After high school in Uganda, Serunjogi moved to Iowa, United States, for his university education where he met Maijid Moujaled at Grinnell College, a Ghanaian computer science major who was running a popular coding group.
As their friendship evolved, the duo thought of ways to make sending money to Africa not only cheaper but easier as well. With $30,000 and Moujaled’s salary as a software engineer, they launched a test version of Chipper Cash in 2018 which allowed customers to send money from Uganda to Ghana for free.
The subsequent weeks after the launch of the test version of Chipper Cash saw them pitch their startup to more than 50 VC firms. In November 2018, 500 Startups agreed to invest $150,000.
By 2019, Chipper Cash was available in Uganda, Ghana, Kenya and Rwanda and soon expanded to Nigeria, a hotbed for tech startups in Africa.
In May 2019, Chipper Cash raised $2.4 million in seed funding in a round led by Deciens Capital. Seven months later, it raised $6 million in Series A funding led by Deciens Capital and Raptor Group. Between these two periods, its users increased from 70,000 to 600,000.
To generate revenue, the fintech introduced a foreign-exchange markup fee of 2% to 5%. It also allowed users to trade in bitcoins for a fee. In late 2021, the company reached a $2.2 billion valuation.

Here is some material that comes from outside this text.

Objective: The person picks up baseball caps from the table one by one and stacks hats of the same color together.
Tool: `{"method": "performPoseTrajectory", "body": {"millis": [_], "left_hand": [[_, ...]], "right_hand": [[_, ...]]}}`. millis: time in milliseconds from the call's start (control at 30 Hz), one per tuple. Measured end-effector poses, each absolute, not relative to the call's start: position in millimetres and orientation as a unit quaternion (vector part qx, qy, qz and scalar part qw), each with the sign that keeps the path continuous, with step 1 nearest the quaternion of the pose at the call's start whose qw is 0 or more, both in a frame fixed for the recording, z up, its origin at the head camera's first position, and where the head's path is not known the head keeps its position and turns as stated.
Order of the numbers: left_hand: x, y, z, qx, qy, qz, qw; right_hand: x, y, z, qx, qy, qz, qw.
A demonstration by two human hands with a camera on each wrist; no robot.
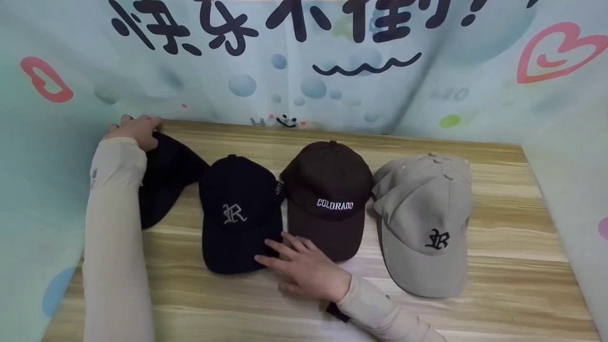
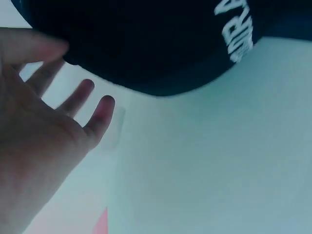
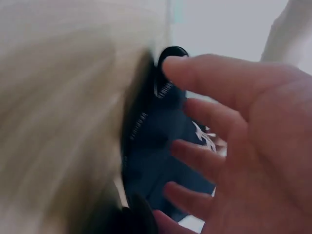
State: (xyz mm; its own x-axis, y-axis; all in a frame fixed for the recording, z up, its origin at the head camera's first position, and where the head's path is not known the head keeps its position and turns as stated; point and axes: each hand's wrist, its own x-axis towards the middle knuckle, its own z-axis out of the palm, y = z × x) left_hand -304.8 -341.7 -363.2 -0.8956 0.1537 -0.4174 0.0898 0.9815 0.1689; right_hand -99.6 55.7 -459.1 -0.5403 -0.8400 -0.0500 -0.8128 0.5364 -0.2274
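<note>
My left hand is at the far left by the crown of a dark cap. In the left wrist view, the thumb lies over the cap's edge and a finger passes behind it; the other fingers are spread. White lettering shows on this cap, and my sleeve partly covers it from above. My right hand has its fingers loosely extended at the brim of a navy cap with a grey R. Whether those fingertips touch it is hard to tell.
A dark brown COLORADO cap stands right of the navy one, then a grey cap with a black R. They stand in a row on a wood-grain table. Printed fabric rises behind and at both sides.
</note>
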Motion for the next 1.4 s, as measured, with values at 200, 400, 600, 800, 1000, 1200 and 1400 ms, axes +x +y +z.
{"method": "performPoseTrajectory", "body": {"millis": [200, 400, 600, 800, 1000, 1200, 1400], "left_hand": [[-303.0, -345.7, -352.4, 0.073, 0.968, 0.092, 0.221], [-294.3, -349.1, -335.4, 0.096, 0.978, 0.1, 0.154], [-282.8, -356.3, -318.6, 0.11, 0.975, 0.164, 0.099], [-273.9, -346.6, -302.6, 0.147, 0.972, 0.177, 0.045], [-261.4, -329.5, -276.1, 0.186, 0.972, 0.141, 0.033], [-243.4, -308.0, -244.0, 0.227, 0.969, 0.096, 0.021], [-227.3, -289.2, -223.8, 0.258, 0.963, 0.077, 0.019]], "right_hand": [[-100.3, 44.6, -461.6, -0.448, 0.888, -0.071, 0.078], [-106.1, 33.5, -461.9, -0.44, 0.893, -0.052, 0.075], [-113.2, 28.5, -461.4, -0.441, 0.891, -0.064, 0.082], [-119.6, 35.8, -458.2, -0.44, 0.888, -0.099, 0.094], [-128.5, 51.5, -450.0, -0.438, 0.882, -0.157, 0.075], [-133.0, 65.6, -440.2, -0.432, 0.883, -0.181, 0.014], [-133.7, 80.5, -428.0, -0.417, 0.888, -0.195, -0.007]]}}
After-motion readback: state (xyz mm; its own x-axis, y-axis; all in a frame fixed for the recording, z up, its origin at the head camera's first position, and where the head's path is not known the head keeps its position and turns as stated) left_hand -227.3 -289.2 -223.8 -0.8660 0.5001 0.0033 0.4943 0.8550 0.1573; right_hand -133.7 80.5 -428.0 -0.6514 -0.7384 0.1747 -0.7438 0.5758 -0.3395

In addition, the company saw its transactions grow from $200 million in the first quarter of 2021 to $1.6 billion 12 months later.
The startup currently has 5 million users on its platform and processes an average of 80,000 transactions daily, according to Techcrunch.
In 2020, San Francisco-based Chipper Cash raised $30 million in a Series B funding round led by Ribbit Capital, a U.S based VC firm that invests in early-stage startups.
One of the participants in the Series B funding round was Bezos Expeditions, the personal VC fund of Jeff Bezos, the founder of Amazon.
Co-founder Serunjogi said at the time that having the backing of Bezos has incredible benefits beyond the venture. “It’s a big deal when a world-class investor like Bezos or Ribbit goes out of their sweet spot to a new area where they previously haven’t done investments,” he said, according to Techcrunch.
“Ultimately, the winner of those things happening in the African tech ecosystem overall, as it will bring more investment from firms of that calibre to African startups.”